_Work to complete_
Where a line of the material contains the string "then", copy that line.

_Exercise data_
====

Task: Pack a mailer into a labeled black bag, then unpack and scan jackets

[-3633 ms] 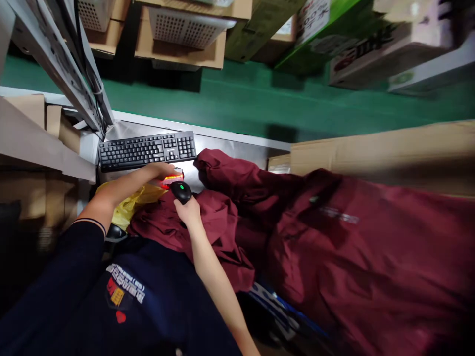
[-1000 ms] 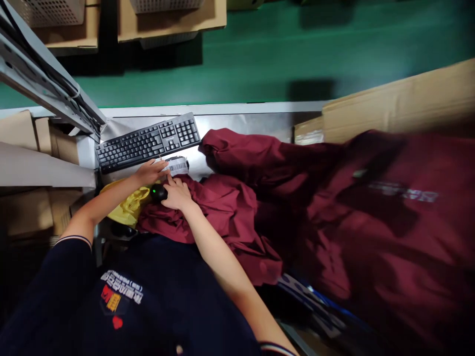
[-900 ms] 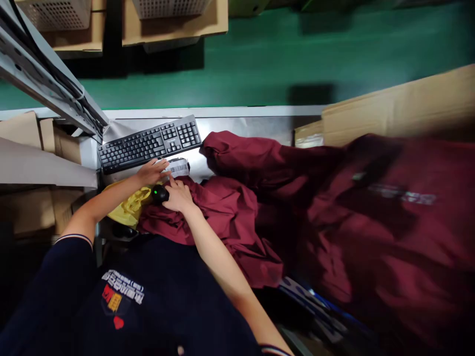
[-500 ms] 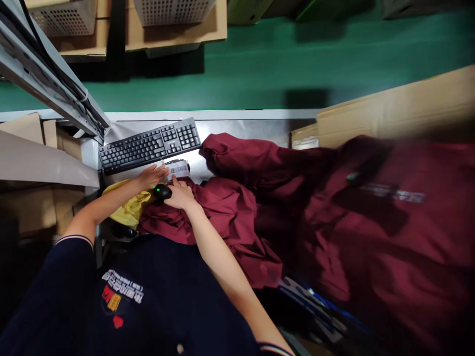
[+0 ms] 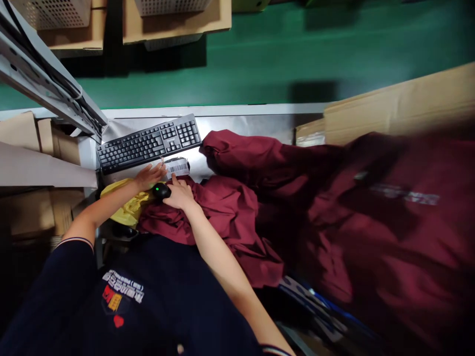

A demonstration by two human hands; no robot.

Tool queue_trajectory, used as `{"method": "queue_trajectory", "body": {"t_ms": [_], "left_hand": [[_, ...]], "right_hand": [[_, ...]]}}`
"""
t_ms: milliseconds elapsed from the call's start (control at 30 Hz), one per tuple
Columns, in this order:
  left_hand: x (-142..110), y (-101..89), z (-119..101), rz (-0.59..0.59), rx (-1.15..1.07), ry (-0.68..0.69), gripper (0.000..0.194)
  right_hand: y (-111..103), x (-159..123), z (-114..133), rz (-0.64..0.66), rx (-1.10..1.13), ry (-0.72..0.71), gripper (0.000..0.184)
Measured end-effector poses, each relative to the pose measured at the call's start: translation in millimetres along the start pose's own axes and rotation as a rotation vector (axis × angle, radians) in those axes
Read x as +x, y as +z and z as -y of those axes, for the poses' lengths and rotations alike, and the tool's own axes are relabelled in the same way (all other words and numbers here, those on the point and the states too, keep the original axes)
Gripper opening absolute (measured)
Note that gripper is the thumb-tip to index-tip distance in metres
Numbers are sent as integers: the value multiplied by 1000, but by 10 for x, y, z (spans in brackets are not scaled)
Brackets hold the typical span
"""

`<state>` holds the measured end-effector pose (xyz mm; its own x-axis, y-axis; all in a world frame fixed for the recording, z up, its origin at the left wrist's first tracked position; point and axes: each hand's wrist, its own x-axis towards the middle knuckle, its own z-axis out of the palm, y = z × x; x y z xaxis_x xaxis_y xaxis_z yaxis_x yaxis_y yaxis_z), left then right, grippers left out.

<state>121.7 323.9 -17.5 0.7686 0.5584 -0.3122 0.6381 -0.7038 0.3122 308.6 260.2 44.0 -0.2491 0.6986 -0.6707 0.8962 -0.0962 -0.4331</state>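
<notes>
My right hand (image 5: 180, 194) is closed on a black barcode scanner (image 5: 161, 191) with a green light on top. Its index finger points up to the lower edge of a white barcode label (image 5: 178, 168). On the label's left side is my left hand (image 5: 150, 177), palm down with fingers stretched towards the label's edge; whether they touch it I cannot make out. Beneath the hands lies a bunched dark red garment (image 5: 230, 202), spreading far to the right. A yellow plastic bag (image 5: 128, 210) is under my left forearm.
A black keyboard (image 5: 148, 143) lies just beyond the hands on the metal table (image 5: 245, 126). A grey metal post (image 5: 55, 74) with cables rises at the left. Cardboard (image 5: 401, 96) stands at the back right. Boxes with white baskets (image 5: 170, 6) sit beyond the green floor (image 5: 260, 64).
The view has shifted slightly. Both hands, the scanner and the label keep nearly the same places relative to each other.
</notes>
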Motion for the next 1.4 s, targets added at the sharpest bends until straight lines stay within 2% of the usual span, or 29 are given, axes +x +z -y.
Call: {"method": "queue_trajectory", "body": {"t_ms": [200, 300, 533, 733, 867, 933, 1000, 1067, 1133, 1233, 1333, 1400], "left_hand": [[118, -36, 114, 105, 4, 172, 51], [179, -66, 158, 107, 52, 204, 52], [202, -56, 149, -47, 86, 154, 48], [152, -19, 59, -48, 106, -10, 46], [172, -14, 66, -14, 79, 23, 49], [193, -37, 79, 33, 70, 78, 50], [220, -65, 61, 65, 71, 100, 51], [262, -87, -8, 64, 73, 89, 51], [323, -103, -124, 38, 68, 65, 53], [443, -124, -320, 14, 49, 6, 56], [549, -154, -450, 49, 40, -52, 58], [603, -179, -487, 78, 39, -42, 57]], "right_hand": [[-10, 6, 3, -8, -21, -16, 52], [-14, 10, 2, -9, -28, -19, 50], [-7, 4, -1, -14, -7, -16, 52], [1, 21, -30, -5, 32, -15, 54], [7, 6, -129, 4, 100, -63, 55], [19, -22, -210, -39, 195, -102, 60], [36, -60, -305, -156, 357, -105, 65], [57, -99, -404, -277, 526, -33, 63], [81, -136, -492, -337, 634, 67, 57], [129, -189, -569, -369, 700, 141, 53], [175, -253, -557, -417, 731, 128, 52], [187, -303, -519, -461, 741, 113, 51]]}}
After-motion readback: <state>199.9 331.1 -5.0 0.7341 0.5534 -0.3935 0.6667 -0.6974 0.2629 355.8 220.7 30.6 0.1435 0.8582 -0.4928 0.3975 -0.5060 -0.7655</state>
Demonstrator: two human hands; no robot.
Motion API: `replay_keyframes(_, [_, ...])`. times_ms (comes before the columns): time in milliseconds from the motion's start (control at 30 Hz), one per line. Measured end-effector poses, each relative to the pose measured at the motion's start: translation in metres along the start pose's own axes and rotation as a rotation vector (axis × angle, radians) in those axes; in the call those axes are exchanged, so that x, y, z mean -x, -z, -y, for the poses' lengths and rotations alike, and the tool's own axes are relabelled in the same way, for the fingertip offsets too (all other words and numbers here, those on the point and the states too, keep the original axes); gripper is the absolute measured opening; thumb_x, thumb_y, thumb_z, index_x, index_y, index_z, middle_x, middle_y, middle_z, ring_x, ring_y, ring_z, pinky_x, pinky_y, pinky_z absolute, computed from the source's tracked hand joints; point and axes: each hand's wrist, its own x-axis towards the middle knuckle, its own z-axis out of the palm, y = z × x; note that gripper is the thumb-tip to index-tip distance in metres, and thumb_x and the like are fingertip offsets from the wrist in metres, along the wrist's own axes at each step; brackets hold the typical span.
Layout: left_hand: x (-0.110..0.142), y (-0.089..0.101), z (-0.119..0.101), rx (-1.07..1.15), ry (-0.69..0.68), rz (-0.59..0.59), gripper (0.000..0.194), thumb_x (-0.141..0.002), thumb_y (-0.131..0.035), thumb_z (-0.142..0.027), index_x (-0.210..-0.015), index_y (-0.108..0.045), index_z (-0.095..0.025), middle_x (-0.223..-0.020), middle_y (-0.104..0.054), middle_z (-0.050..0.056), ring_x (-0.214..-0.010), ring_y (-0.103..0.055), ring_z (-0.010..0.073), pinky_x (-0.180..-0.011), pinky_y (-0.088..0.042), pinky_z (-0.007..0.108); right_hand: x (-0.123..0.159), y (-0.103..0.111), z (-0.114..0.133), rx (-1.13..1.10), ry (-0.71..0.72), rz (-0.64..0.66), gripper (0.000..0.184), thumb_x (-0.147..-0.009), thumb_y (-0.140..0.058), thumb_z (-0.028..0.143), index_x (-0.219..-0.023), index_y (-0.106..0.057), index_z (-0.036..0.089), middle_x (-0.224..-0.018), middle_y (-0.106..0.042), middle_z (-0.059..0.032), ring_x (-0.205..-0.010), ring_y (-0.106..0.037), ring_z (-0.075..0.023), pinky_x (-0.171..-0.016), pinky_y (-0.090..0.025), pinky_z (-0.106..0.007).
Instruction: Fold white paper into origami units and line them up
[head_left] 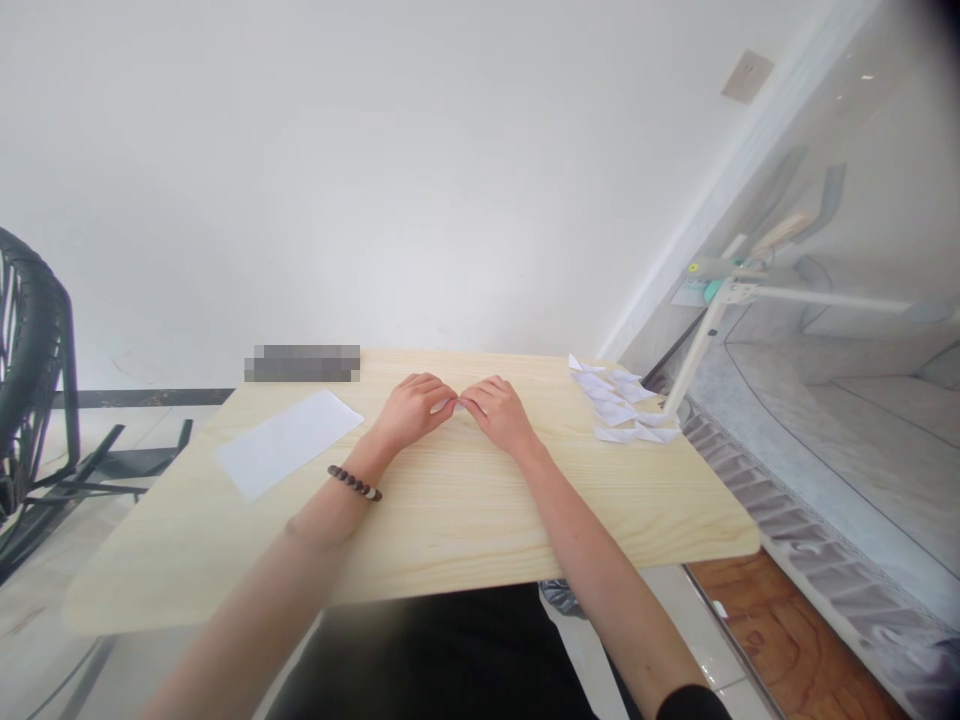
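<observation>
My left hand (415, 408) and my right hand (498, 410) meet over the middle of the wooden table, thumbs and fingertips pinched close together. Between them shows a small piece of white paper (444, 405), mostly hidden by the fingers; its folds cannot be made out. Left of my left hand lies a flat white paper sheet (289, 445). Several folded white paper pieces (615, 405) with pointed ends rest in a loose group to the right of my right hand.
The light wooden table (450, 540) stands against a white wall. At its back left is a blurred-out grey patch (303, 363). A black chair (34, 370) is at the far left. A white metal stand (697, 360) and a grey sofa (847, 430) are beyond the right edge.
</observation>
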Motion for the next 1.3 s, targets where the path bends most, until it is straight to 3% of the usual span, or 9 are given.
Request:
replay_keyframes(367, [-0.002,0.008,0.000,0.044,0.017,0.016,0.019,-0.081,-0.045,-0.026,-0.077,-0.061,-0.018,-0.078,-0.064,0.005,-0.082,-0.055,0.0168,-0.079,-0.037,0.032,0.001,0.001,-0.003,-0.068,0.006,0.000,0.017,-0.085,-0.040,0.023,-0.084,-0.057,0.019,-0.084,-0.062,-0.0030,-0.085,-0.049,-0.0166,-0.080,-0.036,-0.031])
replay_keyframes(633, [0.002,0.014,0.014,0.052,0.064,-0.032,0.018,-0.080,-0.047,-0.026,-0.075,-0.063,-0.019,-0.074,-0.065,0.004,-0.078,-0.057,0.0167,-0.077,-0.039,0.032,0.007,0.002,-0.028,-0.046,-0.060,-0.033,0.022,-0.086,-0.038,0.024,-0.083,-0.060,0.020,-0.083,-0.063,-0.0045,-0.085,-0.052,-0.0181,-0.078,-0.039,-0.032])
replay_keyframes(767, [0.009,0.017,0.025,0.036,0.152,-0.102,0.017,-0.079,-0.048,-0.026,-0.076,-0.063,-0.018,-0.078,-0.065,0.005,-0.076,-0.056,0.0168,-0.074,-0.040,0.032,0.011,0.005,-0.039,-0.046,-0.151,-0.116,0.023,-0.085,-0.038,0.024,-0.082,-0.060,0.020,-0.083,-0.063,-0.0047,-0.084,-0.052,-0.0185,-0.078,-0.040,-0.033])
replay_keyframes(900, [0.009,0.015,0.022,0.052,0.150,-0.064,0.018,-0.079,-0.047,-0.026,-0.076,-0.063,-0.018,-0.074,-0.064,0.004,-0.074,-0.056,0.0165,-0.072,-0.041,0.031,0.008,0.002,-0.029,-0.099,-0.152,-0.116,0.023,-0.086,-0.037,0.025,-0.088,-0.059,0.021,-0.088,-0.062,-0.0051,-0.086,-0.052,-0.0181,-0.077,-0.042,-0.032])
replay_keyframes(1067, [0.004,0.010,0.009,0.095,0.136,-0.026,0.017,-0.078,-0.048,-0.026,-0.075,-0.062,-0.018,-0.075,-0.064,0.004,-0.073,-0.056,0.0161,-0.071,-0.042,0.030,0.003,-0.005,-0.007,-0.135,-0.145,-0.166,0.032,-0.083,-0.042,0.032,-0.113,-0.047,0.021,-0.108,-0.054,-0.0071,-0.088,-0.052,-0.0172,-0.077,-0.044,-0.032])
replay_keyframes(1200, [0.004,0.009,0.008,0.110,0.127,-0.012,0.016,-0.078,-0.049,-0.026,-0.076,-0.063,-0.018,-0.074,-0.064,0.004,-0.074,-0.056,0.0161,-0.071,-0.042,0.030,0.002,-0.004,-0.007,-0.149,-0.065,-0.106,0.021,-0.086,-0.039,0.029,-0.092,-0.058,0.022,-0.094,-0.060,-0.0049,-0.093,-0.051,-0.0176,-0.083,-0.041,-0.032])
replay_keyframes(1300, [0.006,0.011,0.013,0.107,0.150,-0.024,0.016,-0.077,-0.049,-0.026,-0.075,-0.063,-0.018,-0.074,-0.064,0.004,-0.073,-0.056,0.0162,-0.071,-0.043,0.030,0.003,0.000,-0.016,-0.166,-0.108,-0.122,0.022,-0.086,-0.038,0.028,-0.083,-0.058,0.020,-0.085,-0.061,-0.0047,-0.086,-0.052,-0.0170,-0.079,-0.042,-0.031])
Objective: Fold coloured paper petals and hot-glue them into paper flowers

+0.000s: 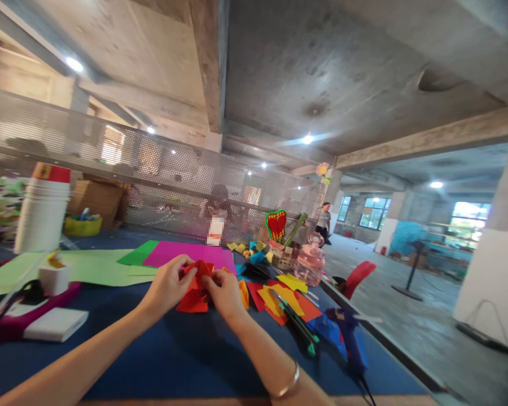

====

_Answer for the task_
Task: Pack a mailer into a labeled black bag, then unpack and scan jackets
`<state>` holds the measured end-effector pose (xyz mm; its own x-axis, y-axis; all in a world frame fixed for the recording, z up, its origin at the left wrist's first tracked position; point and axes: each hand's wrist, its own x-axis towards the middle knuckle, its own z-axis out of the palm, y = z × x; x y z xaxis_x xaxis_y xaxis_z yaxis_x yaxis_y yaxis_z), left then right, grippers left out.

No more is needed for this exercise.